2004 Denver Annual Meeting (November 7–10, 2004)

Paper No. 3
Presentation Time: 1:30 PM-5:30 PM

CRUSTAL SEISMIC ANISOTROPY: IMPLICATIONS FOR UNDERSTANDING CRUSTAL DYNAMICS


MELTZER, Anne S., Lehigh Univ, 31 Williams Dr, Bethlehem, PA 18015-3188, OKAYA, David, Dept. Earth Sciences, Univ. Southern California, University of Southern California, Los Angeles, CA 90089-0740 and CHRISTENSEN, Nikolas I., Dept. Geology and Geophysics, University of Wisconsin-Madison, Madison, WI 53706, ameltzer@lehigh.edu

The Nanga Parbat - Haramosh massif, in the core of the western syntaxis of the Himalaya, represents an excellent exposure of mid-lower continental crust from beneath a collisional orogen. The exhumed core of the massif is a large scale antiform striking N10oE with lineations oriented north-south with near-vertical dips. Laboratory measurements of seismic velocity on a suite of quartzofeldspathic gneisses from the massif show a strong degree of anisotropy, up to 12.5% for compressional waves and up to 21% for shear waves. The degree of velocity anisotropy is a function of mica content and rock fabric strength. The strong anisotropy measured in these rocks is observable in seismic field data recorded by an IRIS/PASSCAL deployment across the massif and provides a means of mapping rock fabric at depth. While splitting delay normally increases with distance traveled through anisotropic material, the range of delay times can be due to heterogeneity in composition, lateral variation in % anisotropy, changes in orientation of the regional foliation within the massif, and velocity variance due to non-axial propagation through a wide range of event-station azimuths. Because the composition of the Nanga Parbat massif is basically homogeneous, structure is well constrained, raypaths are restricted to the crust, and source-receiver geometries sample a range of azimuths with respect to structure, this data set is ideal for studying and quantifying the affect of non-axial propagation through regional foliation.
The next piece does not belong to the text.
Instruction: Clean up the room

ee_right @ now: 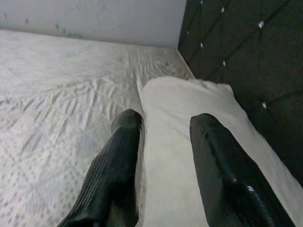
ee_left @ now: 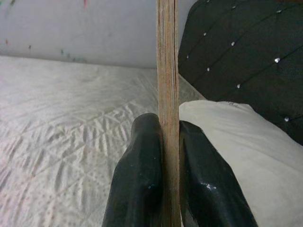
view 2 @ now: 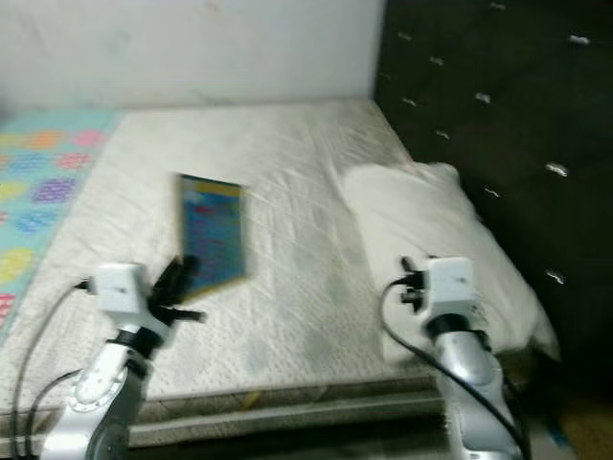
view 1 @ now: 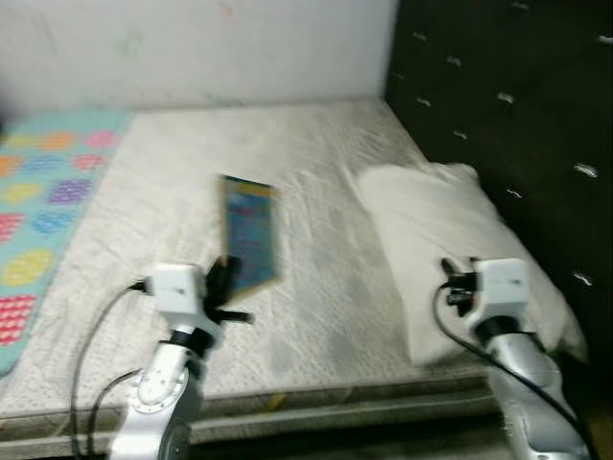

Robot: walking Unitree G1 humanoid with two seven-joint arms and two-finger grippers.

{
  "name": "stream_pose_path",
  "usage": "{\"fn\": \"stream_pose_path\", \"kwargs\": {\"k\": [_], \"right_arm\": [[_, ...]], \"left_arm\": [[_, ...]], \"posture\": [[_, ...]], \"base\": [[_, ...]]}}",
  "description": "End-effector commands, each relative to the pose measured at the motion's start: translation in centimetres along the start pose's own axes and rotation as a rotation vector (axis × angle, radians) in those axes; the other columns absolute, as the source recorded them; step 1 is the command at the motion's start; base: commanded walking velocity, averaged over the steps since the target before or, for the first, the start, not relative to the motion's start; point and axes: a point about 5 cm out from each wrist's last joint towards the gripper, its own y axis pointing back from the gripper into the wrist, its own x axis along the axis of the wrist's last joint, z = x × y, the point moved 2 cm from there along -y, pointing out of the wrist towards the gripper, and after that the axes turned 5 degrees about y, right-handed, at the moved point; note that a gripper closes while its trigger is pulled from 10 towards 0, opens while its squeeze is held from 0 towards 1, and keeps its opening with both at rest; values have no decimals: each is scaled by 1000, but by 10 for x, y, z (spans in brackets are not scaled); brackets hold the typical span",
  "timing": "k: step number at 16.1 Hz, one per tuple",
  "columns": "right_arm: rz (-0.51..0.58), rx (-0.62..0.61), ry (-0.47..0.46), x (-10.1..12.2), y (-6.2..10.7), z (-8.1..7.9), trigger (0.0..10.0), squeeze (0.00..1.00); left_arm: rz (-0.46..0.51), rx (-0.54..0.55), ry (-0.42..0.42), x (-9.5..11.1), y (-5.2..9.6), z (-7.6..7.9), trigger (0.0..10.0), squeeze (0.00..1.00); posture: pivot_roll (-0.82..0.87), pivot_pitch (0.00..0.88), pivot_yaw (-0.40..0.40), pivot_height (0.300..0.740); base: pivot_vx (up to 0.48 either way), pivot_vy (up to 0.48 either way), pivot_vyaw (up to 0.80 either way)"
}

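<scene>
A thin book point(view 1: 249, 230) with a blue and yellow cover stands upright above the white mattress point(view 1: 287, 144). My left gripper point(view 1: 226, 280) is shut on its lower edge; in the left wrist view the book's edge point(ee_left: 168, 66) rises between the two black fingers point(ee_left: 139, 170). My right gripper point(view 1: 454, 281) hovers open at the near end of a white pillow point(view 1: 431, 216) on the bed's right side. The right wrist view has the pillow point(ee_right: 189, 104) showing between the spread fingers point(ee_right: 118, 156), nothing held.
A black tufted headboard point(view 1: 517, 115) runs along the bed's right side, and a white wall point(view 1: 192, 48) closes off the far end. A colourful patterned blanket point(view 1: 38, 192) lies along the left. The mattress's near edge point(view 1: 335, 398) is just before me.
</scene>
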Motion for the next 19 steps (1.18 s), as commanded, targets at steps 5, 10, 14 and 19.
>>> {"fn": "stream_pose_path", "kwargs": {"k": [5,10,14,19], "right_arm": [[21,16,-4,5,-2,-7,10000,0],[29,16,-5,7,-4,-8,10000,0],[31,27,-7,8,-5,-9,10000,0],[29,41,-5,8,-6,-11,10000,0]], "left_arm": [[39,46,-35,13,0,-10,10000,0],[46,36,-35,14,-1,-9,10000,0],[69,0,-19,17,-1,-2,10000,0],[61,6,-13,14,-2,-2,10000,0]], "posture": [[-175,17,22,740],[-175,22,29,740],[-173,11,15,740],[-175,2,5,740]], "base": [[61,0,0],[0,0,0],[385,0,0],[430,0,0]]}}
This type of analysis has important implications for understanding crustal dynamics. Vp, Vs, and Vp/Vs ratios are typically used to infer both lithology and rheology of subsurface materials providing constraints for thermo-mechanical models of deformation. Current tomography codes do not generally account for anisotropic effects and may potentially under or over estimate velocity structure in the crust. At Nanga Parbat, a prominent low–velocity zone is mapped beneath the core of the massif. The magnitude and extent of this zone constrains crustal flow paths focusing crustal strain, exhumation, and potential zones of partial melting in the crust. Accurate determination of velocity structure is necessary to understand crustal structure and modification during orogenesis.